Ma iniziamo a parlare di cose serie
Cambrugiano 2022 — Belisario
Niente da fare, un vino che non riesco a farmi piacere. Colore molto carico, struttura avvolgente, alcolico, tanto pieno, un vino che stanca. Non ne bevi un secondo bicchiere. Per me il vino più deludente della batteria, avevo vissuto questa sensazione già nella scorsa degustazione.
Vertis 2023 — Borgo Paglianetto
A parte il Villa Bucci, re della serata, dal mio punto di vista vince lui, il Vertis. Non lo conoscevo, per me una novità. Delicato e fine al naso, elegante, fresco. Molto Matelica! Un vino che ha un bel rapporto qualità prezzo, 20 euro on line. Sarà sicuramente acquistato nei prossimi giorni.
Brondoleto 2022 — Piano di Rustano
Un vino scontato e poco espressivo, potrei dire banale, sottotono, sfuggente. Non lo conoscevo e per questo se ne avrò l’occasione lo assaggerò nuovamente con piacere.
Senex 2019 — Bisci
Vino incredibile con un naso complesso, pieno. L’assaggio è minerale, fine, giustamente strutturato. Unico difetto il prezzo, 45 euro sono un pò troppi. Rimane comunque una grande conferma, azienda stupenda, vino bello bello.

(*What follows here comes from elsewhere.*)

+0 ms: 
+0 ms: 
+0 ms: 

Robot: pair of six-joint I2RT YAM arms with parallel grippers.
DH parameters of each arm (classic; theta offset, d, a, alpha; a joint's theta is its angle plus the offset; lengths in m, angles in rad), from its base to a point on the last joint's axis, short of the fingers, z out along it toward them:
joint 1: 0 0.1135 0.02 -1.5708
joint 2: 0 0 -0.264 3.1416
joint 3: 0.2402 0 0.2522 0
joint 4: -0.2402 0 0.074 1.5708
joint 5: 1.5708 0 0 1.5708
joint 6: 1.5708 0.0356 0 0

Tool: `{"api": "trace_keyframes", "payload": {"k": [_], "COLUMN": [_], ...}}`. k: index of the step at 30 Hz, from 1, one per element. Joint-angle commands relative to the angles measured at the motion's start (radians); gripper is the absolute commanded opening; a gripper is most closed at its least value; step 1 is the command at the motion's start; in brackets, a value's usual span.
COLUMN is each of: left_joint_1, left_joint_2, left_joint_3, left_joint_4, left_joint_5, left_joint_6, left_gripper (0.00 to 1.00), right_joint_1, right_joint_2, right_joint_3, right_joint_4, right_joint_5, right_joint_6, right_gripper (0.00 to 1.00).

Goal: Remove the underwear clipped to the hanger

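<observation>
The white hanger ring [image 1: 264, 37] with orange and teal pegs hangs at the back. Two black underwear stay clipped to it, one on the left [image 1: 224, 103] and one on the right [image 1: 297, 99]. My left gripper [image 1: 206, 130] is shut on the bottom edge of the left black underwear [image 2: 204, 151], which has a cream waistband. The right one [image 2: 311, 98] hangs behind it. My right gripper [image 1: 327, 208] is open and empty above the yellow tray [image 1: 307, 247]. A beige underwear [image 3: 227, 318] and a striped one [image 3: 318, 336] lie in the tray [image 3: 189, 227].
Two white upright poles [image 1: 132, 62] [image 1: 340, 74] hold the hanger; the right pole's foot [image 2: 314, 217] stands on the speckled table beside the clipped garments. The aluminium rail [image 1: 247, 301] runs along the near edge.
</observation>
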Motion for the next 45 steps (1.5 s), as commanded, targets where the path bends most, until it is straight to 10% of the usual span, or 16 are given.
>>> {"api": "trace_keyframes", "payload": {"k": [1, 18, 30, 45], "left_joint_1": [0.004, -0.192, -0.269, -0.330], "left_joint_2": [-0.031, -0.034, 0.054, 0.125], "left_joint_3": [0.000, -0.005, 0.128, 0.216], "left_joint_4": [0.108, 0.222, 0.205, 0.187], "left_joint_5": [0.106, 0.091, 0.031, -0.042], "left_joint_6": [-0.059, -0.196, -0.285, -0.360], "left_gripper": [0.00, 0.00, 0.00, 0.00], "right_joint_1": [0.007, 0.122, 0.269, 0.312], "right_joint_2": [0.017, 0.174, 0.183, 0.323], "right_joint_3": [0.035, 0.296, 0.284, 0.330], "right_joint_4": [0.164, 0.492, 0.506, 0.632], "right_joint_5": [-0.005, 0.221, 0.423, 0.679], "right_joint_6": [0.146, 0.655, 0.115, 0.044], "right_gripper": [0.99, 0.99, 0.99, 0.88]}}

Gaiospino 2023 — Coroncino
La mia vera delusione della serata. Era un grande vino. Mieloso, mela cotogna, poco equilibrato. Un vino piatto, quasi non identificabile, privo di acidità. Peccato! È come se, da quando è mancato Lucio, tutto si fosse fermato. Mi auguro che questa incredibile azienda ritrovi presto i suoi splendori.

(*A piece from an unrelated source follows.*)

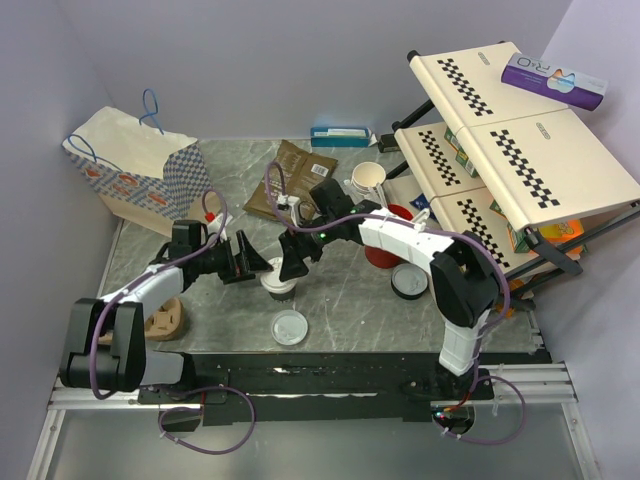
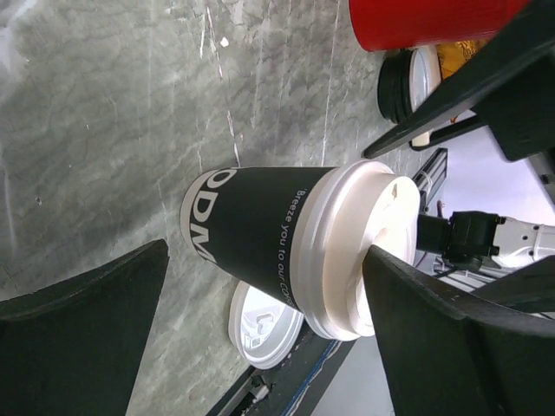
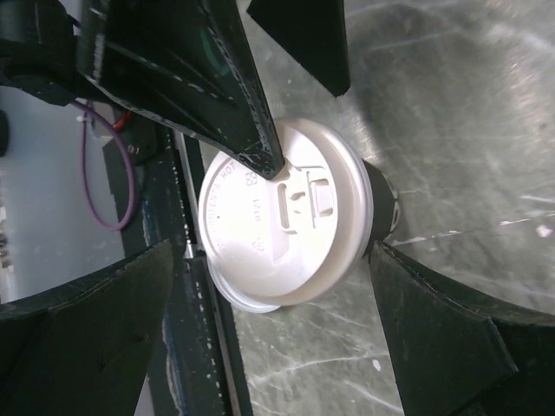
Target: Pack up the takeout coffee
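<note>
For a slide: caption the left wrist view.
Open left claw facing a black paper cup with round white plastic lid on grey table.

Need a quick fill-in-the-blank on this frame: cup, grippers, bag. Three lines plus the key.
1. The takeout coffee stands upright on the table with a ___ lid on top.
2. The left gripper and right gripper flank the cup, both with jaws ___.
3. The paper bag stands at the table's far ___ corner.
Missing words: white; open; left.
</note>
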Available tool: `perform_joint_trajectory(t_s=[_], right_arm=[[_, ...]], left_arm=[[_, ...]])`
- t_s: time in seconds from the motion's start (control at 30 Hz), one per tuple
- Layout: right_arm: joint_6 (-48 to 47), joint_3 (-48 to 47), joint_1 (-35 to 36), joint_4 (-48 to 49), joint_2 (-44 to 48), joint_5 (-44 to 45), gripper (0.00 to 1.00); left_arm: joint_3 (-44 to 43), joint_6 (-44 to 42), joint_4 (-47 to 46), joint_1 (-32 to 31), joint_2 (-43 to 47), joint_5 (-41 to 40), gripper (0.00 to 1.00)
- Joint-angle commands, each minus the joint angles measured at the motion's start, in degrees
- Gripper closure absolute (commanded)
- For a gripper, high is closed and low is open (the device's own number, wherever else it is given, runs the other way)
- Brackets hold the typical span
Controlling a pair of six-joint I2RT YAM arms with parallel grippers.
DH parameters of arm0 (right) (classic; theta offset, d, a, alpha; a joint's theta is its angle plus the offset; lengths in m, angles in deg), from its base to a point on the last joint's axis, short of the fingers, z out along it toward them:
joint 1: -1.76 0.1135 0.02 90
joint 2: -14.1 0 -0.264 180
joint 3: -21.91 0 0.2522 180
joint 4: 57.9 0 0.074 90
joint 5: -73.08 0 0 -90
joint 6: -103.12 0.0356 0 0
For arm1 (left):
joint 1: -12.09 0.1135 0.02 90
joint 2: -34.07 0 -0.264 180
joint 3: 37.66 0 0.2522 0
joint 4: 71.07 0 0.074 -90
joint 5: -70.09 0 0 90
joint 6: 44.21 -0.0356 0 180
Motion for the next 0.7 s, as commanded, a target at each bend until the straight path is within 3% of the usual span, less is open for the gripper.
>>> perform_joint_trajectory(t_s=[0.0,0.67], right_arm=[[2.5,0.3,0.0,2.2,-1.9,-4.1,0.00],[6.5,8.9,-1.9,12.2,-7.2,-6.3,0.01]], left_arm=[[-1.8,-1.7,-0.2,-0.2,-1.5,-0.3,0.01],[-1.2,-4.6,0.4,0.0,-5.8,-0.7,0.01]])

Balciana 2023 — Sartarelli
Non è mai stato il mio vino, ma è una questione di gusti. Grafite, tanta grafite. Inizialmente troppo presente, poi un po’ si è ridimensionata. Ho trovato poca tipicità, forse dovuta alla surmaturazione in vigna delle uve, gli toglie quella piacevolezza di beva che cerco nel Verdicchio. Dopo quasi un’ora nel bicchiere si è un po’ aperto trovando un po’ più di eleganza, ma non è arrivata la finezza che cercavo.
Historical 2019 — Umani Ronchi
Altra delusione! Un’azienda incredibile dalla quale mi aspettavo un piccolo capolavoro. Invece ho trovato un vino un po’ grossolano e scontato, delicato al naso, spento in assaggio. Mancava di finezza, freschezza. Annata 2019 sottotono confermata anche da persone che lo avevano già assaggiato. 55 euro sono troppi, mi dispiace.
Villa Bucci Riserva 2021 — Villa Bucci
Che dire! Chapeau. Un grande vino e una grande conferma. Fine, elegante, minerale come piace a me. Lungo, sapido, complesso. Nulla da dire, un grande vino. Speriamo solo che la nuova proprietà di questa bellissima azienda abbia la volontà di portare avanti una storia importante, come la creata Ampelio. Una grande eredità, e il vino bevuto, fatto ancora dalle mani della vecchia proprietà, lo ha dimostrato. 55 euro on line, non sono pochi ma per un vino di questa grandezza si spendono con piacere.
In sintesi
Una bella degustazione, in linea con le mie personali aspettative. Come detto all’inizio la mia preferenza va su Matelica, per la sua eleganza e finezza. Onore a Villa Bucci, il vino della serata. Senex anche molto buono, ma se costasse un po’ meno mi piacerebbe di più. Vertis bellissimo sia come sorpresa che come espressione di questo importante vitigno. Bucci a parte per me Vertis li batte tutti.
Alla prossima.
Chiusura finale con Klin di Primosic 2013 in versione magnum. Capolavoro incredibile, eleganza e finezza allo stato puro. Se fosse stato in batteria avrebbe sotterrato tutti, forse Bucci poteva reggere il colpo. Peccato fosse l’ultima.